R package for creating explorable multiverse analysis
https://mucollective.github.io/multiverse/
GNU General Public License v3.0
62 stars 5 forks source link

implementation of parallel execution using `future` and `clusterMap` #89

Closed abhsarma closed 2 years ago

abhsarma commented 3 years ago

Related to #54

Currently, the implementation of execute_multiverse where the universes are executed in parallel is being done using mcmapply from the parallel package. Switch to furrr::future_map2. (This should be straightforward, seems like we just need to replace the function)

Also consider how we might allow users to execute on clusters? Should there be an alternate pipeline where the user needs to basically write their own function for execution? That might require modularising the current implementation...

abhsarma commented 3 years ago

@mjskay I remember discussing about this and decided that at some point we'd want users be able to farm out execution to clusters.

Currently the code uses forking and is set up as:

execute_multiverse <- function(...) {
    ## ... some processing steps ...
    lapply( [list_of_code_blocks], exec_all_universe, cores = cores )
}

exec_all_universe <- function(...) {
    ## ... some processing steps ...
    mcmapply( execute_code_from_universe, .code_list, .env_list, mc.cores = cores )
}

I am thinking of modifying the 2nd function to something like, where we provide some guideline on how they might declare the function for parallel execution, and users can set up some cluster that they like:

exec_all_universe <- function(..., parallel_fun = NULL) {
    ## ... some processing steps
    if (is.null(parallel_fun)) {
        mcmapply( execute_code_from_universe, .code_list, .env_list, mc.cores = cores )
    } else {
        ## call the parallel_fun on the objects 
    }
}
mjskay commented 3 years ago

I'd say if you want people to be able to swap out backends for parallelization, it might be better to use an existing API designed for this purpose, like {foreach} or {future.apply}. That way it will fit into existing parallel processing frameworks with minimal effort on users' part. Saves them having to figure out what kind of function your package expects.
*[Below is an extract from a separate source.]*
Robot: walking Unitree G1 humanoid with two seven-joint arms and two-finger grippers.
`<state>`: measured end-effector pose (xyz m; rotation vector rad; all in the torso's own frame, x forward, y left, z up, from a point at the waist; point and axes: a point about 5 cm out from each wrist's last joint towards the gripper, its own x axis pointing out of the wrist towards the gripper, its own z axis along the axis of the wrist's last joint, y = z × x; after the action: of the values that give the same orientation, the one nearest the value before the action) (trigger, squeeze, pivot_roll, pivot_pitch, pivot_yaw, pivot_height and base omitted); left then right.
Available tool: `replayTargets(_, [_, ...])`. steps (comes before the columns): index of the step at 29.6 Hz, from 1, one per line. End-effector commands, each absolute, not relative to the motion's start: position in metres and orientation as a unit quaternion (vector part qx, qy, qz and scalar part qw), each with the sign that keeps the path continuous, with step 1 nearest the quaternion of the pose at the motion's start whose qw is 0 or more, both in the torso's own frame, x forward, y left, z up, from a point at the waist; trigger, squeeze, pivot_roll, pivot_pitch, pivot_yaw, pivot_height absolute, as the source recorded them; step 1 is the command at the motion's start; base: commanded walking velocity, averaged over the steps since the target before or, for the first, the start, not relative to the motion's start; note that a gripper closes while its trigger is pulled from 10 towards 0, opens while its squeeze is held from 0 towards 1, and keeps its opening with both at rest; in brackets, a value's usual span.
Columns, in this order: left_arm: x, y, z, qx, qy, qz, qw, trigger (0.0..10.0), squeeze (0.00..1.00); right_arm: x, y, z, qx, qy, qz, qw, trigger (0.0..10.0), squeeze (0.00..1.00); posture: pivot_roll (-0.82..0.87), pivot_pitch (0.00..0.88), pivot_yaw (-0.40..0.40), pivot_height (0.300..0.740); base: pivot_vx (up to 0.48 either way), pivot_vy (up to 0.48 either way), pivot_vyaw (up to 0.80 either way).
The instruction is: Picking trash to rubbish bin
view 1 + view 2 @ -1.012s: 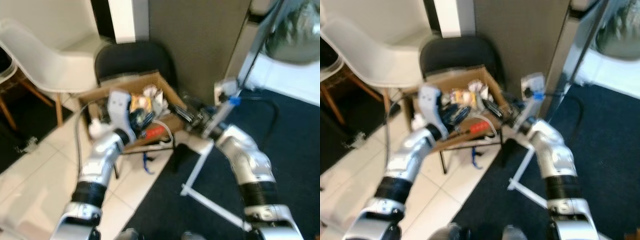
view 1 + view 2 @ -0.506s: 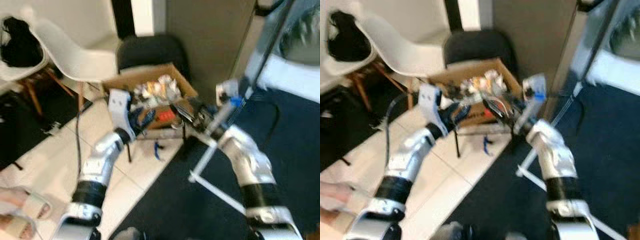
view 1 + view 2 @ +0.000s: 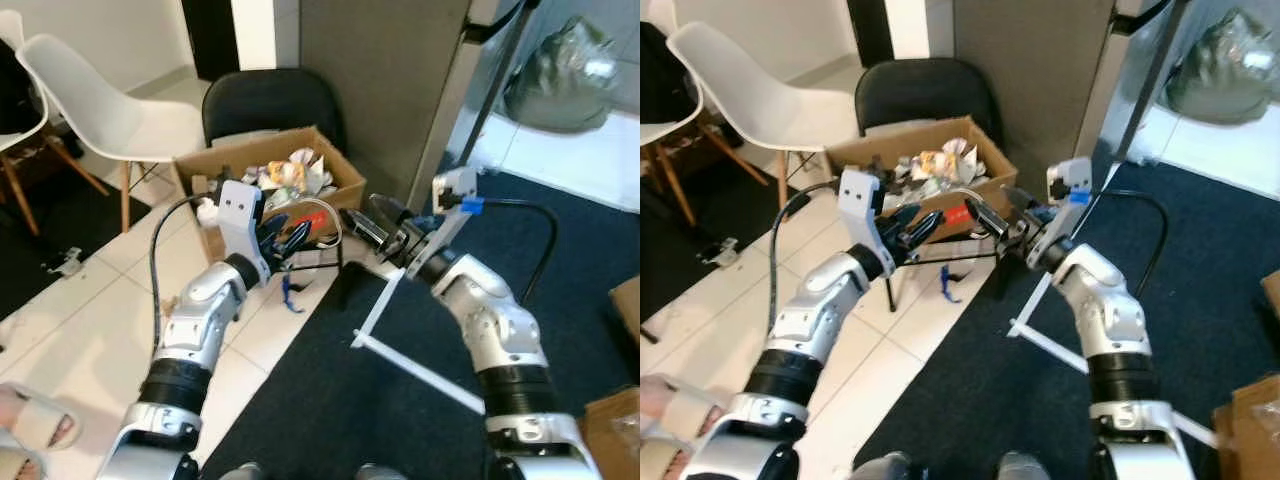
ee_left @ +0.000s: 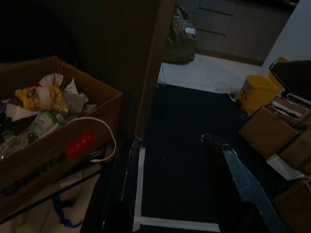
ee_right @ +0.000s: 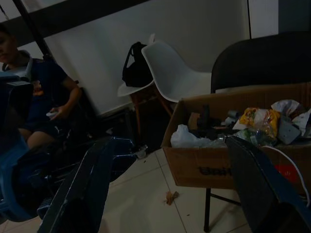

e.g. see here: https://cran.r-project.org/web/packages/future.apply/vignettes/future.apply-1-overview.html

abhsarma commented 3 years ago

right, but setting up future is such a pain. I feel it adds too much complexity for people who are on UNIX systems?

abhsarma commented 3 years ago

oh this is different. I'll see if this has the same issues

mjskay commented 3 years ago

If future is annoying, maybe try foreach?